Since the 1970s, more than 80 percent Rohingya Muslims living in Myanmar's western Rakhine state have been forced to flee their home and take refuge in neighboring countries.
Between 1970 and 2017, more than 1.1 million Rohingya Muslims fled to Bangladesh, Pakistan, Saudi Arabia, Malaysia, India and other Gulf and Asia Pacific countries, according to the International Organization for Migration.
The Muslim population in Rakhine state was estimated to be 800,000 in the beginning of 2017, according a report by the European Commission.
Since Aug. 25, 501,000 Rohingya have crossed from Myanmar's western state of Rakhine into Bangladesh, according to the UN.
Only 300,000 Rohingya remain in Myanmar, according to estimates by the Bangladesh government.
Bangladesh estimates the number of Rohingya Muslims who have fled to neighbouring countries is 1.6 million.
According to this data, since 1970, 84 percent of nearly 1.9 million of Rohingya Muslims were forced to flee Myanmar.
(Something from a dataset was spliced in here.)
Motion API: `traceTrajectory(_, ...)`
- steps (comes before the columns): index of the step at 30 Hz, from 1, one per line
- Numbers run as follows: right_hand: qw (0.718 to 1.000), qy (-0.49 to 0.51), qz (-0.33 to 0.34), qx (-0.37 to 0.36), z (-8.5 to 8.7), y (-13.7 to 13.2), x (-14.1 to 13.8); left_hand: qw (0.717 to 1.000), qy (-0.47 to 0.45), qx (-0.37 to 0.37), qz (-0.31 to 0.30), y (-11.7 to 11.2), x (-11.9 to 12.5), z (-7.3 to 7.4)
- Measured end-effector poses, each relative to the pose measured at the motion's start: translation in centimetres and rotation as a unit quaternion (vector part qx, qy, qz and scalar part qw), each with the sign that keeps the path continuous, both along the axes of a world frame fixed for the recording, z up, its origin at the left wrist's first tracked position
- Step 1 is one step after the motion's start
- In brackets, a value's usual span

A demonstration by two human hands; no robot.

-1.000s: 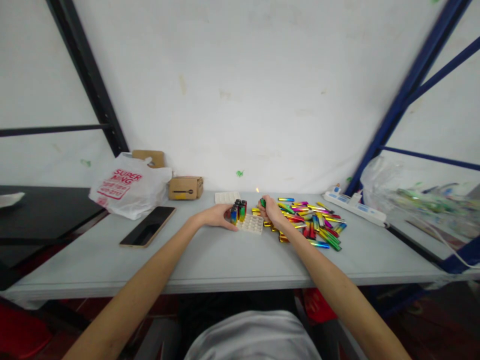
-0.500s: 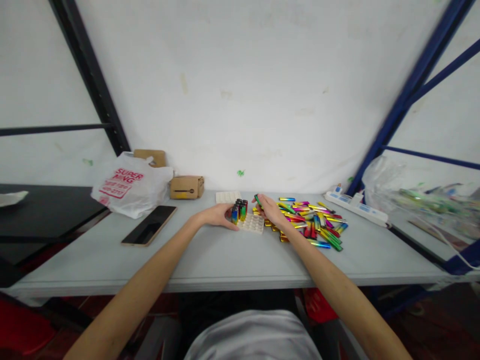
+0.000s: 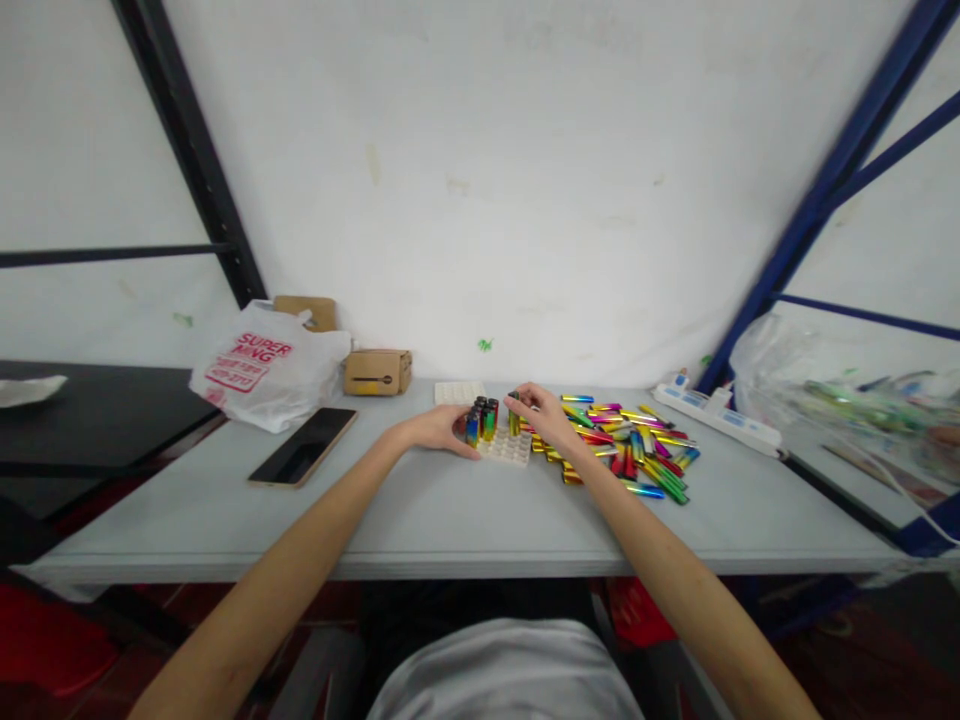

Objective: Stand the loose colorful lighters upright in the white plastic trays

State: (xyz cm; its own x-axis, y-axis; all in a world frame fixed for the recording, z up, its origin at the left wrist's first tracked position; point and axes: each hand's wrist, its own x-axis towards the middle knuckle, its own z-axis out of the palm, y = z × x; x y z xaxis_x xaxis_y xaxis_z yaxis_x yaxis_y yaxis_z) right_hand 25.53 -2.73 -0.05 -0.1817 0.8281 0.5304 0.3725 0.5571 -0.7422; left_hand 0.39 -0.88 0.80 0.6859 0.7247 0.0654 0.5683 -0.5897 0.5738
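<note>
**While a lighter (image 3: 514, 412) is pinched upright by the right hand (image 3: 540, 412), a standing cluster (image 3: 484, 420) is cupped by the left hand (image 3: 441, 430)**

As the right-hand grip is narrowed around its upper part, the lighter is held at the fingertips, just left of the curled fingers, with its green and gold body hanging below them. It is kept nearly vertical above the rear right portion of a pale pocketed tray (image 3: 507, 450); whether its lower end is seated in a pocket or held just over one cannot be told.

The left hand is placed at the tray's left end, its thumb spread in front and its fingers curved behind. Within that wide curve the cluster is gathered, its dark-topped, shiny lighters stood close together, and a gap is left between it and the lighter in the right hand. Whether the cluster is firmly pressed by the left hand or merely surrounded cannot be told.

To the right of the tray, partly covered by the right hand and forearm, a heap of loose lighters (image 3: 634, 450) is spread on its side in many colours over the grey tabletop (image 3: 450, 525). Behind the left hand, another pale tray (image 3: 459, 392) is set near the wall (image 3: 480, 200). Farther left, a dark-screened phone (image 3: 304, 447) is laid flat, and a small cardboard box (image 3: 378, 372) is placed beside a white plastic bag (image 3: 270, 365).
</note>
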Motion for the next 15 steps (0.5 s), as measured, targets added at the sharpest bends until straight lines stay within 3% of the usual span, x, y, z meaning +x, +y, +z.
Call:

Only 16 percent remain in Rakhine state.
These numbers show that the Rohingya Muslims are on the verge of ethnic cleansing.
The recent influx of refugees have been caused by a fresh security operation in which security forces and Buddhist mobs have killed men, women and children, looted homes and torched Rohingya villages. According to Bangladeshi Foreign Minister Abul Hasan Mahmood Ali, around 3,000 Rohingya have been killed in the crackdown.
The Rohingya, described by the UN as the world's most persecuted people, have faced heightened fears of attack since dozens were killed in communal violence in 2012.
A nationality law passed in 1982 in Myanmar denies them citizenship, labeling them stateless.